The old fashioned way.

Companies pay big bucks for

Product Placement

, and popular media certainly appreciate the value of this cash cow. So much so that when products or corporate logos turn up incidentally in TV programming without having paid the requisite dues, they will be censored.

This mostly occurs in non-fiction programming, like News Broadcasts and Documentaries, where the producer has little control over the people and the environment, or Reality Shows. If an interviewee for a documentary is wearing a T-shirt with the Nike swoosh, break out the Pixellation. Before the development of digital image processing, stagehands handled this by covering labels on bottles, cans or boxes with masking tape or paper strips. This process, called "greeking," is still quite common, as masking tape is a lot cheaper than making the blurred area track the motion of the naughty brand name.
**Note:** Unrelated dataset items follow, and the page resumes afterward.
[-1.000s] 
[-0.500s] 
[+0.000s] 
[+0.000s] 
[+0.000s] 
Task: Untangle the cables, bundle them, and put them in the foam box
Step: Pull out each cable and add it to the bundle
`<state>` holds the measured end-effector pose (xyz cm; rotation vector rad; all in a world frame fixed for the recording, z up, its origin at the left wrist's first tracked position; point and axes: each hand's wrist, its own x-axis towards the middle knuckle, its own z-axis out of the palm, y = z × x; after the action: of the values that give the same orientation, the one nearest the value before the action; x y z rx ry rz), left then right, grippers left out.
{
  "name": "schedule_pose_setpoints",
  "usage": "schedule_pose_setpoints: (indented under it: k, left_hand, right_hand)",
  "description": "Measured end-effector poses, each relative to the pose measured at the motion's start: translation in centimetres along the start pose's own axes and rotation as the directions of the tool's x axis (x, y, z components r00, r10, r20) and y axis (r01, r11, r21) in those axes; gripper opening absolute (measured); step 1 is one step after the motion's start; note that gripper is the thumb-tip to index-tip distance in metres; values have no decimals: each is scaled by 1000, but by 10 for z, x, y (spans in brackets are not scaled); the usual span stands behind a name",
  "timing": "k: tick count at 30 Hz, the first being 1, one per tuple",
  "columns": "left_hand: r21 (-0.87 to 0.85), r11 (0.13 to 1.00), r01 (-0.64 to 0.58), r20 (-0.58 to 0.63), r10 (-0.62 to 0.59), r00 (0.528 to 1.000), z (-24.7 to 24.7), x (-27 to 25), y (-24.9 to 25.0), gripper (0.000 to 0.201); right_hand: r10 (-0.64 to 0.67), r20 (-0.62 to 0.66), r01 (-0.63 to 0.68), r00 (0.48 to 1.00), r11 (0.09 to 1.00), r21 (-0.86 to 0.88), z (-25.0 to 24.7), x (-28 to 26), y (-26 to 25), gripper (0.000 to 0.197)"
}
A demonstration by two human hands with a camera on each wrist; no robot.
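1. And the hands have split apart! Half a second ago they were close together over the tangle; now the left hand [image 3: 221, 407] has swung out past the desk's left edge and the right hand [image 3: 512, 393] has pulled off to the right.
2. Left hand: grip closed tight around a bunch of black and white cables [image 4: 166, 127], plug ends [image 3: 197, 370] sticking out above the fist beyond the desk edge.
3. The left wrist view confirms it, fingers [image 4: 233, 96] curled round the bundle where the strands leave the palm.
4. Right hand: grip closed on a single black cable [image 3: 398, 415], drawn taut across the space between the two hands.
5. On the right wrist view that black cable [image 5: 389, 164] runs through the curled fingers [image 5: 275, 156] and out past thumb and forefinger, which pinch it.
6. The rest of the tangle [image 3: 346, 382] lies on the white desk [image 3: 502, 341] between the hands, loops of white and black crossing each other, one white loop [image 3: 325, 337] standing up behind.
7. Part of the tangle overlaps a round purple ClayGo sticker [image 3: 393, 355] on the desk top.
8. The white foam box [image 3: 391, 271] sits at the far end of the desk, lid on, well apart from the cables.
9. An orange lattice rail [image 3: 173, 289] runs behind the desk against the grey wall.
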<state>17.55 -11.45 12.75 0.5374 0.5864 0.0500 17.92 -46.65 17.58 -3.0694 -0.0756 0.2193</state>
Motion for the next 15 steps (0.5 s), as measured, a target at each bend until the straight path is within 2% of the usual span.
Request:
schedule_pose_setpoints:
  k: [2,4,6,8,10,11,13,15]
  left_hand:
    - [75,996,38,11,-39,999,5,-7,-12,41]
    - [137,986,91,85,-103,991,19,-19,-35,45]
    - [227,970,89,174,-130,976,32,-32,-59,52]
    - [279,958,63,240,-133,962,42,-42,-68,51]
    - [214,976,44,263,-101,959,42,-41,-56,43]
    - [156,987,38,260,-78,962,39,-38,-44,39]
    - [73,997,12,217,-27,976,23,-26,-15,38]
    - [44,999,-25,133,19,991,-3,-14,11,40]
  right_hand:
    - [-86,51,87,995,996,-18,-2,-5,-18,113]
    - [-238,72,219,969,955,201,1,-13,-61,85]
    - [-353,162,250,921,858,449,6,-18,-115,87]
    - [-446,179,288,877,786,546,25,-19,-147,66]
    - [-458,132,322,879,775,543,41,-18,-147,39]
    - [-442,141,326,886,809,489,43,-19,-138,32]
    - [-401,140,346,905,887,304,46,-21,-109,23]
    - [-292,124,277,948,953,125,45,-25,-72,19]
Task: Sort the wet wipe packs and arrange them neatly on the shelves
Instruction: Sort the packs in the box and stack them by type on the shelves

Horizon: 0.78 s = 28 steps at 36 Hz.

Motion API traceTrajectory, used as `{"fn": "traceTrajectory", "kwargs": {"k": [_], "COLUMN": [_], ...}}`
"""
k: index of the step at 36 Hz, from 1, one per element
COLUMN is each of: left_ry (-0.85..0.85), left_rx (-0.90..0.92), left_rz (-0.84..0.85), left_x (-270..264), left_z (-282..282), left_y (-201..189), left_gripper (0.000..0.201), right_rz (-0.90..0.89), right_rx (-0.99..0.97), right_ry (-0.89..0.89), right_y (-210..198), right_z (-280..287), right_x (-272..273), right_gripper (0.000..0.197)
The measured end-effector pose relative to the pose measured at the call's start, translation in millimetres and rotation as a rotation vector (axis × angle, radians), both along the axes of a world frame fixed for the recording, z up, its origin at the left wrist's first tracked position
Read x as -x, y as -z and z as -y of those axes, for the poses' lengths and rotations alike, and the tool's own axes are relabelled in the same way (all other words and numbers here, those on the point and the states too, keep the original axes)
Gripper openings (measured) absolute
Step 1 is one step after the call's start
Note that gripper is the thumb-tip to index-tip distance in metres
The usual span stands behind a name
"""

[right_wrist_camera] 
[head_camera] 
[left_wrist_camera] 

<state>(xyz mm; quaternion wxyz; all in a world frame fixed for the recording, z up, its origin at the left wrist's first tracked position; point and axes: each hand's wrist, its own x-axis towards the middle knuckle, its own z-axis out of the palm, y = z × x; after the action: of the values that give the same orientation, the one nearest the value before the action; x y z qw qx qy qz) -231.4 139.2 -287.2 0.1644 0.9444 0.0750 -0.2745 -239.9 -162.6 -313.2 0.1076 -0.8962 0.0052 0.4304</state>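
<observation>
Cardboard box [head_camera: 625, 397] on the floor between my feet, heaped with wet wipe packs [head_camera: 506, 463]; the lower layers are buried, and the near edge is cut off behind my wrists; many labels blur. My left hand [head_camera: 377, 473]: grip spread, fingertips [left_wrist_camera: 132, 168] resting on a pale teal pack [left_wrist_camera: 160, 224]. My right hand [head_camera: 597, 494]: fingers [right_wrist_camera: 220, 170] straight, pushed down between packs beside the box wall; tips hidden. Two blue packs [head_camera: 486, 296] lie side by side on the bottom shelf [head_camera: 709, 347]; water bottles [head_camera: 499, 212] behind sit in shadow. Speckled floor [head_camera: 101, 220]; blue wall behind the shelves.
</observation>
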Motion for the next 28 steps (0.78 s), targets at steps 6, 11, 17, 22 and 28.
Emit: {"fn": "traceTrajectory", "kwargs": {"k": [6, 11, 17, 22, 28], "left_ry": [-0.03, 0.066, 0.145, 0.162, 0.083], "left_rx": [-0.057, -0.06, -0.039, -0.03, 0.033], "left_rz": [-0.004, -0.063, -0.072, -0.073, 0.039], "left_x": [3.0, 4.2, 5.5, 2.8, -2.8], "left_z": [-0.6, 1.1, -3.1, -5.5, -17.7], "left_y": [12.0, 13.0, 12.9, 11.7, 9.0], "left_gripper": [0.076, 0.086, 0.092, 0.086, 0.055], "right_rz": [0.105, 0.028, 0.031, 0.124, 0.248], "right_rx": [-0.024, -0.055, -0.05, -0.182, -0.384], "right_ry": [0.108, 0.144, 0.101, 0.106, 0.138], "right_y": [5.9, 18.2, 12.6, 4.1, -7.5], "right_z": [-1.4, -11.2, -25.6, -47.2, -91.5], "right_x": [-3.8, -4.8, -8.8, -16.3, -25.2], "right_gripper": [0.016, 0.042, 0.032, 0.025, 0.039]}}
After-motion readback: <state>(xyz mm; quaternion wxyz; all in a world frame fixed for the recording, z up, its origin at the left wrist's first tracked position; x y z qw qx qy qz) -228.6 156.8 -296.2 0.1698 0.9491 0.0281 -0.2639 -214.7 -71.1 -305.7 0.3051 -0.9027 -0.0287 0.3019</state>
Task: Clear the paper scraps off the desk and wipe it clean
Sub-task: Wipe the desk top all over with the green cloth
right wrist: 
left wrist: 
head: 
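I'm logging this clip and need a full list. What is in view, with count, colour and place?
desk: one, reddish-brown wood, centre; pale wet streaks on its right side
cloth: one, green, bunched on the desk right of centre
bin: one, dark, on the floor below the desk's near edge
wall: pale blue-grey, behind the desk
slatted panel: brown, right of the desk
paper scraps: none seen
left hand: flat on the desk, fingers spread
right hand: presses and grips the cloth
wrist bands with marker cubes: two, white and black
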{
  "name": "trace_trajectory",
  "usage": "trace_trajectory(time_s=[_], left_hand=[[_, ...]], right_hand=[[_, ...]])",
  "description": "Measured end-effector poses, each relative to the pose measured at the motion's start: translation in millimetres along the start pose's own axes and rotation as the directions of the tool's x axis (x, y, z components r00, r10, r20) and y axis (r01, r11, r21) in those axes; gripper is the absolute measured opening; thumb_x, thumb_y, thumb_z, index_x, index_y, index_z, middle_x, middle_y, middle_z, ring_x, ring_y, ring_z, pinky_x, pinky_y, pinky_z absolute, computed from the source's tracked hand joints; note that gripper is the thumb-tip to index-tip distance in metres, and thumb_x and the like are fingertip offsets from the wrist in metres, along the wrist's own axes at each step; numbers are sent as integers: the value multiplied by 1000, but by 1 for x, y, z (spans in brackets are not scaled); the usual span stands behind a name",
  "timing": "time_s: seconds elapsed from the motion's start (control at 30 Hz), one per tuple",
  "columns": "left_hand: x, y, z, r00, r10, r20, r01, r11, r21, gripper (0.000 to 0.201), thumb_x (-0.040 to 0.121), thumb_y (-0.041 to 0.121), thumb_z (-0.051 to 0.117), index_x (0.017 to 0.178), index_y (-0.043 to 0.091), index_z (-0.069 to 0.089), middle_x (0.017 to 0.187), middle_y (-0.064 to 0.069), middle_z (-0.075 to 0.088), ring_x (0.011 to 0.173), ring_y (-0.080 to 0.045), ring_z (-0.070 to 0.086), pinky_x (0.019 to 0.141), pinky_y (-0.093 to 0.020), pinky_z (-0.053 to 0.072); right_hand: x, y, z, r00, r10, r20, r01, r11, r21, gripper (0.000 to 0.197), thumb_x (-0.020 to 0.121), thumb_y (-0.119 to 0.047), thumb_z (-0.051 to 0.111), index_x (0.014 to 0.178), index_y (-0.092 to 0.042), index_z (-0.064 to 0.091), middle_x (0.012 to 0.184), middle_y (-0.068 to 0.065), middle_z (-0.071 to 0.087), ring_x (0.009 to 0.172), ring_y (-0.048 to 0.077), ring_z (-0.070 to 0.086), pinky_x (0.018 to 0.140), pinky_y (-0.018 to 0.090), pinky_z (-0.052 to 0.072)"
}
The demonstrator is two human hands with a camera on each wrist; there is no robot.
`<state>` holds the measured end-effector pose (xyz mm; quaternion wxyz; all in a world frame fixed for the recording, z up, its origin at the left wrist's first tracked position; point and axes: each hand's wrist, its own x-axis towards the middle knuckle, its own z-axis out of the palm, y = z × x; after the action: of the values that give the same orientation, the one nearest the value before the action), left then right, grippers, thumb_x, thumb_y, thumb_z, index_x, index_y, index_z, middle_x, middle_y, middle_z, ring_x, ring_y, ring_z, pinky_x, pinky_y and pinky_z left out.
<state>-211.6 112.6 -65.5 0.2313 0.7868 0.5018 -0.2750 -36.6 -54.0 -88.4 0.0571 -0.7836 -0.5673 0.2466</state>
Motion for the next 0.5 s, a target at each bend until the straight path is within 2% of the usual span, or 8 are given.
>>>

Keep in mind, they did (and still do) "greek" clothing or other logos on people's shirts, too (often during spontaneous gonzo segments on nonfiction shows), and it's not very comfortable.

Relatedly, in the UK, where Panel Shows are commonplace, contestants aren't allowed to wear branded clothing, partially to remove product placement, but branded shirts can also interfere with the final broadcast image when viewed back on a monitor (some shirts produce a Moiré pattern, which is very distracting, and undesirable to say the least), so the wardrobe department will give replacement clothes to those that need them to avoid all this hassle.

Additionally, old movies and TV shows bearing Vanity Plates with dated bylines might have these plastered over with the current studio logos in newer prints. Logo plastering can also occur if the rights to a movie or show pass on to a different studio.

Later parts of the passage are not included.